Saturday, 7 September 2013

Kesetaraan Gender Dalam Promosi Jabatan

Memasuki era yang semakin modern ini tentunya memberi harapan baru bagi Indonesia untuk menjajaki dunia global dengan lebih luas. Seiring dengan hal tersebut ada tuntutan tersendiri dalam menyiapkan sumber daya yang berkualitas, baik itu sumber daya alam (SDA), dan terlebih sumber daya manusia (SDM). Diperlukan kompetensi yang cukup dan memadai bagi setiap SDM untuk bisa berkontribusi dalam menjajaki era global ini. Apalagi dengan adanya wacana “menuju ASEAN 2015”, dimana Indonesia merupakan salah satu dari 10 negara yang turut bekerjasama di dalamnya tentu mengharapkan kesediaan SDM yang berkualitas dan siap untuk bersaing. Dalam hal ini terkait dengan kinerja dan kompetensi SDM Indonesia secara general. Namun pertanyaan besarnya adalah, apakah Indonesia telah siap dengan hal ini?

Sejalan dengan hal tersebut, perlu kita pahami lebih mendalam mengenai SDM yang telah siap untuk berkontribusi dalam era global tersebut.

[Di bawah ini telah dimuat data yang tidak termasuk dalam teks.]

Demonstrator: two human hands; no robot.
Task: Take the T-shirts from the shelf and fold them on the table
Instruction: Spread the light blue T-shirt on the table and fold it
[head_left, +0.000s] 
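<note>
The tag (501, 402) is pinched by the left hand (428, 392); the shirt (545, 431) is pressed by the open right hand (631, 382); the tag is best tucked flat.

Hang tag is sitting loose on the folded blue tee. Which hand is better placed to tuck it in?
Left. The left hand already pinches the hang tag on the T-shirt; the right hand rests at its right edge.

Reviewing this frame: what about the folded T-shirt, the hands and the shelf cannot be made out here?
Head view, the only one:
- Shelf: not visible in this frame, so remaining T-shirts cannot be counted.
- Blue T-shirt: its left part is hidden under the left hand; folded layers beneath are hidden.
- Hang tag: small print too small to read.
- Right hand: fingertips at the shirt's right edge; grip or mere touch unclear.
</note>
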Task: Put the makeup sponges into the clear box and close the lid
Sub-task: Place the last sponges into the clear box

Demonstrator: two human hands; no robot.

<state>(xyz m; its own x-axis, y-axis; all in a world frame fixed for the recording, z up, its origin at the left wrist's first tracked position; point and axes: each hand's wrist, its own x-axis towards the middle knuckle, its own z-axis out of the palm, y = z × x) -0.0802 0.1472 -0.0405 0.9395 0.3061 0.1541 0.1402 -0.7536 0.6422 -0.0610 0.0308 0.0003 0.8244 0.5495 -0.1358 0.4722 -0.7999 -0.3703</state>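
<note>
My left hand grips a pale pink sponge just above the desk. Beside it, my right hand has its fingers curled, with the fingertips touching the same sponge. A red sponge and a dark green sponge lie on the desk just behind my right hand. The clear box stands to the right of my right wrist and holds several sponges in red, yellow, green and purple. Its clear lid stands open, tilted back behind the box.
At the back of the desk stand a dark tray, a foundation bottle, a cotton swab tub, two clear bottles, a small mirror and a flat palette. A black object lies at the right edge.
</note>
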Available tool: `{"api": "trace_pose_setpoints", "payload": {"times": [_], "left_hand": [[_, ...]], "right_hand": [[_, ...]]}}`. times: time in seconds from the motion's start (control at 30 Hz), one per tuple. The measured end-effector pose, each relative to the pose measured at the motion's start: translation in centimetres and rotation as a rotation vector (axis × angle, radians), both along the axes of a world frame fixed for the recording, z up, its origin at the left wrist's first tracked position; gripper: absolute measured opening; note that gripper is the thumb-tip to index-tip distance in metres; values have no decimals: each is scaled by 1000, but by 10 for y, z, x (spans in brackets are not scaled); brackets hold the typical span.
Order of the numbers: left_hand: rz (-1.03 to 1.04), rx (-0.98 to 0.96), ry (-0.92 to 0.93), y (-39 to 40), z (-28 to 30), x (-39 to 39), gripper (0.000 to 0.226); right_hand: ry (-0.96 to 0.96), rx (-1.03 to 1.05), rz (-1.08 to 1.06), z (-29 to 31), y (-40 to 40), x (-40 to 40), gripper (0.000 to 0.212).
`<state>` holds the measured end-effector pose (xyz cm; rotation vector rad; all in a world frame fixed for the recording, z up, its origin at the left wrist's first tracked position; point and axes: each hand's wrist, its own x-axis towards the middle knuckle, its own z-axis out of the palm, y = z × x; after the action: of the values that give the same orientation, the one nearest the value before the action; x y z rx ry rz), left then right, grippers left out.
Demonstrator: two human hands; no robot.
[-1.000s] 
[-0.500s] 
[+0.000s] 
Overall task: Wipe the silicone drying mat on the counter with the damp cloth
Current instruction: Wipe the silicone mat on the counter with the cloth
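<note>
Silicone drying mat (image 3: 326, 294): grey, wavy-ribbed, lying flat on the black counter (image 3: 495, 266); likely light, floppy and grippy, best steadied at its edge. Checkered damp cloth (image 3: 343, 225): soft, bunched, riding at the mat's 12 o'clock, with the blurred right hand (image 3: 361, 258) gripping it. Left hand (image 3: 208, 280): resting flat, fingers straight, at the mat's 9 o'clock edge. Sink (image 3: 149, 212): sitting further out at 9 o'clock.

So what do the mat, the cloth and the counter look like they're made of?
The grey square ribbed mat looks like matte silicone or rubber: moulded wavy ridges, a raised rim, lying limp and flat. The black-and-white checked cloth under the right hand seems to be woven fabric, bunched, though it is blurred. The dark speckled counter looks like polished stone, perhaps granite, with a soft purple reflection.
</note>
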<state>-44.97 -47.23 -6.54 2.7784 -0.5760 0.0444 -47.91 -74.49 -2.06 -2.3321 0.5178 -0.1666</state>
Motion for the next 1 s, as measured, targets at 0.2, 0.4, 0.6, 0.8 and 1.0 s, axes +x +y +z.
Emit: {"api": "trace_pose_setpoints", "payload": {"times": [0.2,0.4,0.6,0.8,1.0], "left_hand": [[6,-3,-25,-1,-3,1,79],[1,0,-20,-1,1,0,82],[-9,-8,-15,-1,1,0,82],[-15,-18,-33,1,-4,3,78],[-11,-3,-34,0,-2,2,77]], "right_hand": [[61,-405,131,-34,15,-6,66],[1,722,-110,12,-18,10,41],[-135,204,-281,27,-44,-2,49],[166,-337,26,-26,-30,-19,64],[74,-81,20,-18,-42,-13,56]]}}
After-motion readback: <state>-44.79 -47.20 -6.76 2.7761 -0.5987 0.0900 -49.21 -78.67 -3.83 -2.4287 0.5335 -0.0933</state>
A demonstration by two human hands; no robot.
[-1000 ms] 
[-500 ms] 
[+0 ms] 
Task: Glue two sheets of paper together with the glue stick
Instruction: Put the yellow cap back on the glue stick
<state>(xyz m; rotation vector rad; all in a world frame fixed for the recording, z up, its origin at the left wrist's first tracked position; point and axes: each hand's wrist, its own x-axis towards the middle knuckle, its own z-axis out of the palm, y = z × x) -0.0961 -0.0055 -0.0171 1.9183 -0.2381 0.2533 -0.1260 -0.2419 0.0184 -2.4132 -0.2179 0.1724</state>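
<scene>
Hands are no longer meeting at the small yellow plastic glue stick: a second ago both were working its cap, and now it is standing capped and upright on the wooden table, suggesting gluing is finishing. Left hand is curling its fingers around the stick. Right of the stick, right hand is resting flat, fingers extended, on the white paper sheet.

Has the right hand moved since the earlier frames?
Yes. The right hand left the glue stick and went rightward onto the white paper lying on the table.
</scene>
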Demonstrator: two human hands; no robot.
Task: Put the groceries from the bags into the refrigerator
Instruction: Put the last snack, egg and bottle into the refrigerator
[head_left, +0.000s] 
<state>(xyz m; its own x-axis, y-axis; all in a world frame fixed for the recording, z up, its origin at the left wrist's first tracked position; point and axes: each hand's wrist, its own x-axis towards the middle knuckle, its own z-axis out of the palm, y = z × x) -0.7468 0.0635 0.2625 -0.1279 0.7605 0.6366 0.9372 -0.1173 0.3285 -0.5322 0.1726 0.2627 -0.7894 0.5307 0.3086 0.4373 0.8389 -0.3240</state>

Dalam konteks ini akan dikaitkan dengan konsep “kesetaraan gender dalam promosi jabatan baik di sektor publik maupun di sektor swasta”. Secara teori, dapat dikatakan bahwa seseorang yang menerima promosi jabatan harus memiliki kualifikasi yang baik dibanding kandidat-kandidat yang lainnya. Namun di Indonesia, terkadang perbedaan gender antara pria-wanita serta senioritas tua muda mempengaruhi keputusan tersebut. Seperti yang kita ketahui bersama bahwa promosi jabatan pada hakekatnya merupakan kesempatan untuk berkembang dan maju yang dapat mendorong karyawan untuk lebih baik atau lebih bersemangat dalam melakukan suatu pekerjaan dalam lingkungan organisasi. Dengan adanya target promosi, pasti karyawan akan merasa dihargai, diperhatikan, dibutuhkan dan diakui kemampuan kerjanya oleh manajemen organisasi  sehingga mereka akan menghasilkan keluaran (output)/kinerja yang tinggi serta akan mempertinggi loyalitas (kesetiaan) pada organisasi tersebut.


Oleh karena itu, perlu disadari pentingnya promosi jabatan dalam peningkatan produktivitas yang harus dipertimbangkan secara objektif. Ironisnya di Indonesia kesetaraan gender dalam promosi jabatan masih sangat memprihatinkan, hal ini dikarenakan  kaum pria seringkali dikategorikan sebagai SDM kelas satu sementara kaum wanita dikategorikan sebagai kaum kelas dua. Namun jika ingin serius dalam menjajaki dunia global maka pola pemikiran yang demikian harus diperbaharui dengan langkah awal mewujudkan kesetaraan gender khususnya dalam promosi jabatan baik di sektor publik maupun di sektor swasta.